Além disso, Palocci respondeu com críticas a proposta de tirar do Comitê de Política Monetária (Copom) a exclusividade nas decisões sobre o juro básico. A idéia foi levantada nesta semana pelo presidente da Câmara, Severino Cavalcanti (PP-PE).
"Eu penso que as próprias lideranças do Congresso Nacional... entenderam que essas alternativas estariam na contramão do que acontece no mundo todo hoje", disse a jornalistas.
Palocci destacou que a tendência mundial é dar mais autonomia para o Banco Central e que o Brasil caminha para isso.
Sobre as denúncias envolvendo Meirelles, Palocci afirmou que "até o momento não nos parece que haja qualquer indicação de uma real irregularidade em tudo aquilo que foi levantado".
"Não há nenhuma hipótese de mudança da posição do presidente Henrique Meirelles", assegurou.

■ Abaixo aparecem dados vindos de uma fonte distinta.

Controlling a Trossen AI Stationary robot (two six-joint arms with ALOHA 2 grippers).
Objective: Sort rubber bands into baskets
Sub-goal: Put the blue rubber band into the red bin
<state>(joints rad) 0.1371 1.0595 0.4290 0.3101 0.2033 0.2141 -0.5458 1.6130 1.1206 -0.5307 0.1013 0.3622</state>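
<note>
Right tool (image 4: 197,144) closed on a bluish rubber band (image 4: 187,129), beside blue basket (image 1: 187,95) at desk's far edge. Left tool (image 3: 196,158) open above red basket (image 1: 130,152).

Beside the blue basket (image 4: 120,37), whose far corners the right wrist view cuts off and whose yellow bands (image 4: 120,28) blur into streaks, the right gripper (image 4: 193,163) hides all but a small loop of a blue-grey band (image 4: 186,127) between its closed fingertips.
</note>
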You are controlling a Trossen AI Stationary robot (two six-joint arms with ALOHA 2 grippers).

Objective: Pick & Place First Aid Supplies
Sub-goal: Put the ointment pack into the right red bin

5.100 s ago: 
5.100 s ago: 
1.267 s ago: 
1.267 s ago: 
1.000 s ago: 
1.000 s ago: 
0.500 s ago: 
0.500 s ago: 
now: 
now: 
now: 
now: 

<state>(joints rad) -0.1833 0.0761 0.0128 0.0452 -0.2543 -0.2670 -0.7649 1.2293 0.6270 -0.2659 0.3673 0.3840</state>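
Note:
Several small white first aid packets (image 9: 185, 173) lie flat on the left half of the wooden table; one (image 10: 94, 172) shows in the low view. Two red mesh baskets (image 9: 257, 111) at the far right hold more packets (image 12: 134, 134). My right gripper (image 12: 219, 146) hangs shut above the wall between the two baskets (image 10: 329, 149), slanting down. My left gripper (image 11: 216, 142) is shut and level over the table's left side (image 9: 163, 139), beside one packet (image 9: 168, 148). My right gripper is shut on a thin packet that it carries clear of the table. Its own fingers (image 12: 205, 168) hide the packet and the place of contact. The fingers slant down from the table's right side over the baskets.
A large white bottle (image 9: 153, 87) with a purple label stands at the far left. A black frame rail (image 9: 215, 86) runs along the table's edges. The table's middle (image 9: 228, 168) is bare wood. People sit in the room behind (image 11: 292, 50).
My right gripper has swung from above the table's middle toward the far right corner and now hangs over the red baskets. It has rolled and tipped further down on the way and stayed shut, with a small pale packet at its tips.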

No início do mês, o procurador-geral da República, Cláudio Fonteles, pediu ao Supremo Tribunal Federal (STF) a abertura de inquérito contra Meirelles. O pedido abrange crime contra o sistema financeiro nacional, evasão de divisas do país e crime eleitoral.
O ministro da Fazenda acrescentou que a sociedade precisa entender que qualquer autoridade pode ser alvo de denúncias e repetiu que confia na Justiça e no STF para tratar a questão com cuidado.
Segundo Palocci, Meirelles participou das discussões sobre as mudanças na equipe anunciadas nesta quinta.